Andrey Hrisanfitch lighted a cigarette, but at that very moment
there was a ring from upstairs. He put out his cigarette, and,
assuming a very grave face, hastened to his front door.

The general was coming downstairs, fresh and rosy from his bath.

"And what is there in that room?" he asked, pointing to a door.

Andrey Hrisanfitch put his hands down swiftly to the seams of his
trousers, and pronounced loudly:

"Charcot douche, your Excellency!"


GUSEV

I

IT was getting dark; it would soon be night.

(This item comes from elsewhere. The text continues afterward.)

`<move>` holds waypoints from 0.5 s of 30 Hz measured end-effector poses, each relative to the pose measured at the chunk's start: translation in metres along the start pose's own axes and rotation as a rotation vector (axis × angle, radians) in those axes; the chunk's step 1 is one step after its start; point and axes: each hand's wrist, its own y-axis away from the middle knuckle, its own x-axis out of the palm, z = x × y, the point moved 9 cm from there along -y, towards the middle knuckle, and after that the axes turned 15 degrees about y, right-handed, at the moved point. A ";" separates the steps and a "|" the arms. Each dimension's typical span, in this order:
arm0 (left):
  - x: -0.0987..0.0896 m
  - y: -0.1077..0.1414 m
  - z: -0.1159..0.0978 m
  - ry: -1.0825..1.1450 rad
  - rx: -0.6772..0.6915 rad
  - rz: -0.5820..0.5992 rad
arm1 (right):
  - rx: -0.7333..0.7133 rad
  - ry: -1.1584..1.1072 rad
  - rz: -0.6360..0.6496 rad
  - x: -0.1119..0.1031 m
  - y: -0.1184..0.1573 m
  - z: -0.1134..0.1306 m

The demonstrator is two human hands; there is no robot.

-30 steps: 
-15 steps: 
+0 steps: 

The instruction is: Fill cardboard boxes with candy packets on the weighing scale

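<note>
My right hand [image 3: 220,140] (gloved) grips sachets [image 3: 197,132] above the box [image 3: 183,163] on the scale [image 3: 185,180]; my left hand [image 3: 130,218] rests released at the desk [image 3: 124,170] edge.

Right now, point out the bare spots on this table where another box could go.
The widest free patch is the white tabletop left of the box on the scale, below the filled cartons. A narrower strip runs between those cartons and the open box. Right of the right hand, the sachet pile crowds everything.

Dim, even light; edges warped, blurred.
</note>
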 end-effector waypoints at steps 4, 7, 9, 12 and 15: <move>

Gusev, a discharged soldier, sat up in his hammock and said in an
undertone:

"I say, Pavel Ivanitch. A soldier at Sutchan told me: while they
were sailing a big fish came into collision with their ship and
stove a hole in it."

The nondescript individual whom he was addressing, and whom
everyone in the ship's hospital called Pavel Ivanitch, was
silent, as though he had not heard.

And again a stillness followed. . . The wind frolicked with the
rigging, the screw throbbed, the waves lashed, the hammocks
creaked, but the ear had long ago become accustomed to these
sounds, and it seemed that everything around was asleep and
silent. It was dreary. The three invalids -- two soldiers and a
sailor -- who had been playing cards all the day were asleep and
talking in their dreams.

It seemed as though the ship were beginning to rock. The hammock
slowly rose and fell under Gusev, as though it were heaving a
sigh, and this was repeated once, twice, three times. . . .
Something crashed on to the floor with a clang: it must have been
a jug falling down.

"The wind has broken loose from its chain. . ." said Gusev,
listening.

This time Pavel Ivanitch cleared his throat and answered
irritably:

"One minute a vessel's running into a fish, the next, the wind's
breaking loose from its chain. Is the wind a beast that it can
break loose from its chain?"

"That's how christened folk talk."

"They are as ignorant as you are then. They say all sorts of
things. One must keep a head on one's shoulders and use one's
reason. You are a senseless creature."

Pavel Ivanitch was subject to sea-sickness. When the sea was
rough he was usually ill-humoured, and the merest trifle would
make him irritable. And in Gusev's opinion there was absolutely
nothing to be vexed about. What was there strange or wonderful,
for instance, in the fish or in the wind's breaking loose from
its chain? Suppose the fish were as big as a mountain and its
back were as hard as a sturgeon: and in the same way, supposing
that away yonder at the end of the world there stood great stone
walls and the fierce winds were chained up to the walls . . . if
they had not broken loose, why did they tear about all over the
sea like maniacs, and struggle to escape like dogs? If they were
not chained up, what did become of them when it was calm?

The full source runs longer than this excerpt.